* Available data *
----

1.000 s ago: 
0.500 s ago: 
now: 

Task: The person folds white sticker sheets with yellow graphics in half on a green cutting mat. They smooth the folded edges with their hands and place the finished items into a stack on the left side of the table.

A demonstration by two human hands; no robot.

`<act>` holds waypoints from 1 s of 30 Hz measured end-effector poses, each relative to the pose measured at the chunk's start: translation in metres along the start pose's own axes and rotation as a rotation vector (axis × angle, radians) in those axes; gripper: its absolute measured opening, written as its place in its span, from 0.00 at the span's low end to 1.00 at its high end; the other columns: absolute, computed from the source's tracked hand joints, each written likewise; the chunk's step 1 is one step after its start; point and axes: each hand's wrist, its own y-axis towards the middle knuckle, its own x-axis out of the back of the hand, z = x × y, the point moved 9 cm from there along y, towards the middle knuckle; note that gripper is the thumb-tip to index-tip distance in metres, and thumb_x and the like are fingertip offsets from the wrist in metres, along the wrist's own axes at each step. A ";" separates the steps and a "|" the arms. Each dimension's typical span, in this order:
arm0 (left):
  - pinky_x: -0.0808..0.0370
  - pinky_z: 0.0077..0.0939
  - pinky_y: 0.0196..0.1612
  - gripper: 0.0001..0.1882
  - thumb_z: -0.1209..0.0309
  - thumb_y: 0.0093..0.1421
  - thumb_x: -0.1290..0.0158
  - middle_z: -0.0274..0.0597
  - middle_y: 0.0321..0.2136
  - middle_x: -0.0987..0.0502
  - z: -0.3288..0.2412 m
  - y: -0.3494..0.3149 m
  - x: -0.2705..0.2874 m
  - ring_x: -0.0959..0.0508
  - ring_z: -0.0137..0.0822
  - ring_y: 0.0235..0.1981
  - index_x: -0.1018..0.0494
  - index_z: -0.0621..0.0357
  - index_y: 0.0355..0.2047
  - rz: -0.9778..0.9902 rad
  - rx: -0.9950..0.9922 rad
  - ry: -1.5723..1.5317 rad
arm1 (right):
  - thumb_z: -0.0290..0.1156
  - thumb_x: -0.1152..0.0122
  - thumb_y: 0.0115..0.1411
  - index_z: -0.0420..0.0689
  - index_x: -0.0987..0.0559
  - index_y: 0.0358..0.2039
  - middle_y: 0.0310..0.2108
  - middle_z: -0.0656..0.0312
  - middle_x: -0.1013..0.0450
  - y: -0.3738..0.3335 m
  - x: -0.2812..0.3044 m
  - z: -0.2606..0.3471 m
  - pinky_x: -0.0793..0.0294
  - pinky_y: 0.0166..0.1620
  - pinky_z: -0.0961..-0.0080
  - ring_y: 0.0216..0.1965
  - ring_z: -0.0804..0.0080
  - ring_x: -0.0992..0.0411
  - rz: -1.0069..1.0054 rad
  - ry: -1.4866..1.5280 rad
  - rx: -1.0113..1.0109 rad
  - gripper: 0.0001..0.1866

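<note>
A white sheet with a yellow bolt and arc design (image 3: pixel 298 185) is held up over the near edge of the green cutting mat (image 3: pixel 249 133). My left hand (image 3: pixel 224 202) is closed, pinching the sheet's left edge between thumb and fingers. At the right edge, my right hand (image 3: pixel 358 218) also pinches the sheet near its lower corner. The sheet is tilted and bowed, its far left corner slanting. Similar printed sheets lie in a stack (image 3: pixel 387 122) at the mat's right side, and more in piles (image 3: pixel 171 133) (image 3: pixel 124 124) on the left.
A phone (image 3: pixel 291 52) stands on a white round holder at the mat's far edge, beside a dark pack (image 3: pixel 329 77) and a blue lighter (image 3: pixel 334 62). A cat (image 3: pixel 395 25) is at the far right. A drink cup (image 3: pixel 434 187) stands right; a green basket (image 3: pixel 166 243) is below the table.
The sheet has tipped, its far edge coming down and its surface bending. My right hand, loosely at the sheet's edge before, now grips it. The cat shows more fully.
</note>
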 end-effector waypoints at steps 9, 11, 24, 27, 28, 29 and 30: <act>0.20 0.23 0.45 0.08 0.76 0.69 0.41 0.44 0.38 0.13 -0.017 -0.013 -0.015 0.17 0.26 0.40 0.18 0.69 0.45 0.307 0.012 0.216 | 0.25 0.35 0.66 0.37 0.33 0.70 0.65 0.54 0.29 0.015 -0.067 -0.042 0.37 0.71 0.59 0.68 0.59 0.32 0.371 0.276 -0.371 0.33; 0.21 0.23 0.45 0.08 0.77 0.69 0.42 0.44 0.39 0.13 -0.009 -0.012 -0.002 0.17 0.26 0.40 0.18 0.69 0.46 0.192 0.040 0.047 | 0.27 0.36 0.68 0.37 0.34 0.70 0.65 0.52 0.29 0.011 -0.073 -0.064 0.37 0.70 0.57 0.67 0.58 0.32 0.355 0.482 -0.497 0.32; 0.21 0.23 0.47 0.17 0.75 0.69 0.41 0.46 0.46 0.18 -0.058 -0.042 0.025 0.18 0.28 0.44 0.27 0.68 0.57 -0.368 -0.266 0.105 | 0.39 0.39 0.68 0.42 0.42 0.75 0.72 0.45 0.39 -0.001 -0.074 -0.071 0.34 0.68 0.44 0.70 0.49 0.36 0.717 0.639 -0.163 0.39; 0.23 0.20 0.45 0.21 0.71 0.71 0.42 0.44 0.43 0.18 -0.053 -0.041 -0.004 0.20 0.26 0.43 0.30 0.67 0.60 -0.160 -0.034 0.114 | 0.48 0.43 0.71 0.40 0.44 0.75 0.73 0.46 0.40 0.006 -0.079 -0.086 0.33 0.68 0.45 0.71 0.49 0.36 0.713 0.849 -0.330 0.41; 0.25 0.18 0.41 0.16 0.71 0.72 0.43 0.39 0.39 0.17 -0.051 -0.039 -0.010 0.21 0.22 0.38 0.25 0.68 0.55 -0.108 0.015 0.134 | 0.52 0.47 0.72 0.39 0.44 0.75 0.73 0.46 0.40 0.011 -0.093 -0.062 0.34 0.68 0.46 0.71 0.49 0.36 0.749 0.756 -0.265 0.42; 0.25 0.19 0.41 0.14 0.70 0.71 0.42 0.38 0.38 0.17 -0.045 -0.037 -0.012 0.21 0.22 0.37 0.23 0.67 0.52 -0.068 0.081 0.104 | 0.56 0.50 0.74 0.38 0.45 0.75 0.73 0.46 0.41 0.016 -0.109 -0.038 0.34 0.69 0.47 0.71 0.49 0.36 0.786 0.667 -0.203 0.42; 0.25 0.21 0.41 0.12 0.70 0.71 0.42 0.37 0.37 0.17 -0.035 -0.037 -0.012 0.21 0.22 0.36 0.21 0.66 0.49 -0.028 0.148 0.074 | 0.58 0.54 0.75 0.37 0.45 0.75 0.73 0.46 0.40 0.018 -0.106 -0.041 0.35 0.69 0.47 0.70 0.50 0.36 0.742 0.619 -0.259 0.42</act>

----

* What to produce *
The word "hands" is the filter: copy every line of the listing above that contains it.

* Written response *
Task: The person folds white sticker sheets with yellow graphics in half on a green cutting mat. They smooth the folded edges with their hands and place the finished items into a stack on the left side of the table.
A demonstration by two human hands; no robot.

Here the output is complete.